Exercise description:
Would you return the lines between the one holding "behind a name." and the one holding "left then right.", inclusive, and only those, exactly as they stand in the listing below?
BEGIN Provided material
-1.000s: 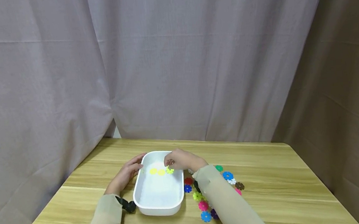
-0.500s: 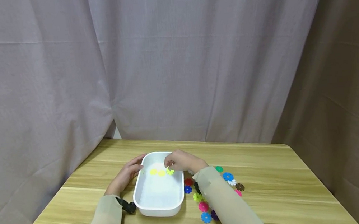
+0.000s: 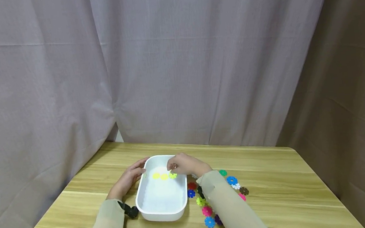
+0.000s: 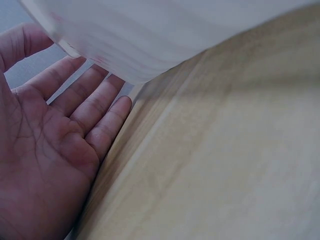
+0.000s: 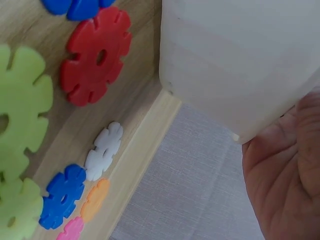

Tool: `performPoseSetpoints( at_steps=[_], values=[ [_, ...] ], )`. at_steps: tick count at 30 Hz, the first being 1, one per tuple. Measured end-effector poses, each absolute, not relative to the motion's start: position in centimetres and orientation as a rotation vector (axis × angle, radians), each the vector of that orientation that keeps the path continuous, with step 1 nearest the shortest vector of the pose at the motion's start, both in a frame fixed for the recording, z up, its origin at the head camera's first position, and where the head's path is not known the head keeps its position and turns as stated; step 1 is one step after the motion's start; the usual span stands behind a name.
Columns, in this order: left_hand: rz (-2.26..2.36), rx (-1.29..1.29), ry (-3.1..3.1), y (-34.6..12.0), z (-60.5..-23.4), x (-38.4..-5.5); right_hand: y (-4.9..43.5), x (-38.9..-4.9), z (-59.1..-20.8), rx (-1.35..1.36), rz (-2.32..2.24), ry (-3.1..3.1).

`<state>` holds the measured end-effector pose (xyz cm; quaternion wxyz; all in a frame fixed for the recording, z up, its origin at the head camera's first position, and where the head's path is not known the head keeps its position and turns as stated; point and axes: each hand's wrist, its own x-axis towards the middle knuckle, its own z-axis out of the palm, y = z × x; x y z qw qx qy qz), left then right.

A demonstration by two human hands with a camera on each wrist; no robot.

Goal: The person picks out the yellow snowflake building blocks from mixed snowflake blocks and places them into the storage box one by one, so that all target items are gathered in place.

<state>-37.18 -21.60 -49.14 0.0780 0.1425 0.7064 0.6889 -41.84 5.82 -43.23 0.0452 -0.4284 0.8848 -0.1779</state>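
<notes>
A white plastic tray (image 3: pixel 162 196) stands on the wooden table. Along its left side my left hand (image 3: pixel 130 178) holds the wall, thumb over the rim and the other fingers against the outside. The left wrist view shows this palm (image 4: pixel 47 145) beside the tray's wall. Reaching over the right rim, my right hand (image 3: pixel 185 163) has its fingertips inside the tray, pinching a yellow-green notched snowflake disc (image 3: pixel 173 176). To its left on the tray floor lie two yellow discs (image 3: pixel 164 176). In the right wrist view, the tray wall hides my right fingertips.
Several snowflake discs lie on the table right of the tray, among them a red disc (image 5: pixel 96 56), a blue disc (image 3: pixel 231 180) and a brown disc (image 3: pixel 244 191). My right forearm (image 3: pixel 232 204) passes over some of them. A grey curtain (image 3: pixel 164 64) hangs behind the table.
</notes>
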Motion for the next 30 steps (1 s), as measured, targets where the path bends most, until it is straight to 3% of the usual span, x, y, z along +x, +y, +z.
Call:
performPoseSetpoints(
  at_steps=[30],
  values=[
    [2.068, 0.455, 2.121, -21.4, -49.2, -37.3, 6.3, -40.1, -42.4, -1.292, -0.900, 2.647]
  ],
)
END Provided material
Result of this task:
Tool: `performPoseSetpoints( at_steps=[_], values=[ [_, ...] ], )`. at_steps: tick count at 30 Hz, the first being 1, one per tuple. Measured end-effector poses, each absolute, not relative to the motion's start: position in centimetres and orientation as a rotation vector (axis × angle, radians), each the vector of that orientation that keeps the path continuous, with step 1 nearest the shortest vector of the pose at the motion's start, both in a frame fixed for the recording, z up, its origin at the head camera's first position, and where the head's path is not known the head keeps its position and turns as stated; step 1 is one step after the motion's start; the usual span stands behind a name.
Columns, in this order: left_hand: rz (-2.26..2.36), rx (-1.29..1.29), ry (-3.1..3.1), y (-34.6..12.0), z (-60.5..-23.4), x (-38.4..-5.5); right_hand: y (-4.9..43.5), x (-38.9..-4.9), z (-59.1..-20.8), rx (-1.35..1.36), rz (-2.32..2.24), ry (-3.1..3.1).

`<state>` holds the measured end-effector pose (xyz cm; quaternion wxyz; all in a frame fixed for the recording, z up, its origin at the head camera's first position, and where the head's path is not known the head keeps its position and turns as stated; point and axes: each hand's wrist, its own x-axis towards the middle knuckle, its own z-axis out of the palm, y = z × x; x y z qw qx qy qz), left then right.

The requested output has been given in full.